Sides & Nibbles
Smoked Bacon and Pecan Brussel Sprouts with Shallot Butter
- 1kg brussel sprouts
- 4 rindless smoked streaky bacon rashers
- 25g pecan halves, roughly chopped
- a good knob of Kerrygold Pure Irish Salted Butter
- sea salt and freshly ground black pepper
This is a great way to ensure that your Brussel sprouts end up perfectly cooked. They can be cooked and refreshed a few hours in advance, which guarantees no more over-cooked lifeless specimens.
- Trim the Brussel sprouts and blanch in a pan of boiling salted water for 6-8 minutes until just tender. Check by piercing with the tip of a sharp knife. Drain and cool quickly under cold running water, then cut each one in half. The blanched sprouts can now be put into a large Zip-lock bag and kept in the fridge until needed.
- When almost ready to serve, heat the butter in a sauté pan and sauté the bacon until crisp and golden.

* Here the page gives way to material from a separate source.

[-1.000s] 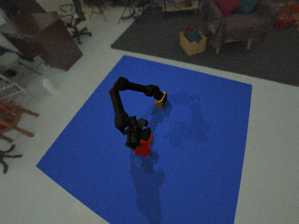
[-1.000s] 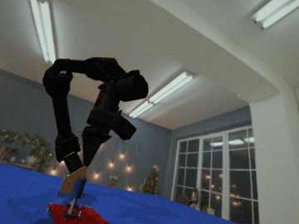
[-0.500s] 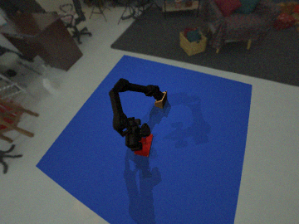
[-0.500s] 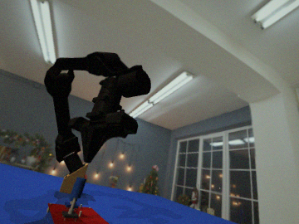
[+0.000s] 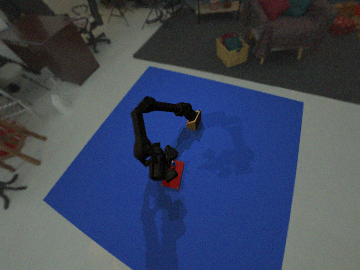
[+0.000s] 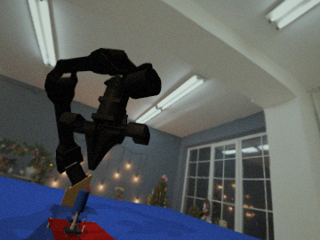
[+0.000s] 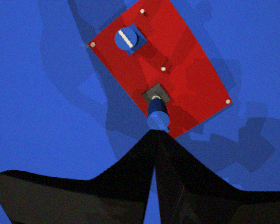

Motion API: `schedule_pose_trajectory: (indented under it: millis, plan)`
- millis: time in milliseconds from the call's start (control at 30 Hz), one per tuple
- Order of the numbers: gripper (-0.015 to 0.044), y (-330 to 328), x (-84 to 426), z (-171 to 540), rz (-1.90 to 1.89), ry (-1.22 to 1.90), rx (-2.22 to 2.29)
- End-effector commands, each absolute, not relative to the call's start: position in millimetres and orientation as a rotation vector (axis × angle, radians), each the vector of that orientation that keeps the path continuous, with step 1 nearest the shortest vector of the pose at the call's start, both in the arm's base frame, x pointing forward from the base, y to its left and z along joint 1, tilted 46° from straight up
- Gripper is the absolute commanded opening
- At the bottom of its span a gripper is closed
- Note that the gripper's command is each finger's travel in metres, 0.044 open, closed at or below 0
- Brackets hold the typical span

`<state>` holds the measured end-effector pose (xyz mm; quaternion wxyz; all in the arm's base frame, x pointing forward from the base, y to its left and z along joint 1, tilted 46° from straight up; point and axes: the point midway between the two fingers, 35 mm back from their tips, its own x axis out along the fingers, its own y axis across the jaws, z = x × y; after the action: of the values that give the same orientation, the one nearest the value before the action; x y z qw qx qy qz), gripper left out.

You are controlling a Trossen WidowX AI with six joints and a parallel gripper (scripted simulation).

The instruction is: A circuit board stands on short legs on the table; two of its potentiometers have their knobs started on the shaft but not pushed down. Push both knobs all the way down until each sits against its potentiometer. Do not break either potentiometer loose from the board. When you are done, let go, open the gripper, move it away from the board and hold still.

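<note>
The red circuit board point(image 5: 174, 182) point(image 6: 97, 231) point(image 7: 192, 75) lies under the arm. On it a dark grey potentiometer point(image 6: 71, 229) point(image 7: 159, 92) has a blue knob point(image 6: 80, 201) point(image 7: 158, 120) high on its pale shaft, with bare shaft showing below the knob. A second blue knob point(image 7: 126, 38) with a white line sits over a blue potentiometer point(image 7: 138, 40); seen from above, its height on the shaft cannot be told. My gripper point(image 6: 92, 168) point(image 7: 156, 136) is shut and empty. Its tips are above the first knob, beside its top edge in the wrist view.
The arm's tan base block point(image 5: 194, 121) point(image 6: 71, 195) stands behind the board on the blue mat point(image 5: 240, 147). Pale pins point(image 7: 142, 11) point(image 7: 163, 69) stand up from the board, with more at its corners. Furniture stands off the mat.
</note>
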<state>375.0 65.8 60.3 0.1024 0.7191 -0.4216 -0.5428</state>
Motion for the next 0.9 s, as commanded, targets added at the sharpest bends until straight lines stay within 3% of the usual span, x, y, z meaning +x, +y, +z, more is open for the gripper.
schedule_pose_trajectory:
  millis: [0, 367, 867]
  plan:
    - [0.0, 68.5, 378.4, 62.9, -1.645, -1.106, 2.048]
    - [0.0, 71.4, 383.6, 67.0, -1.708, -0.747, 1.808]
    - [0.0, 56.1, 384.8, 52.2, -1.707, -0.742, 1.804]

- Add the pecan halves to the same pan and sauté for a couple of minutes until lightly toasted and sizzling.
- Add the butter to the sauté pan and tip in the blanched Brussel sprouts, then sauté over a medium heat until warmed through. Season to taste and tip in the bacon and pecans and toss again briefly, then tip into a warmed serving bowl. Cover with foil and keep warm in a low oven until needed.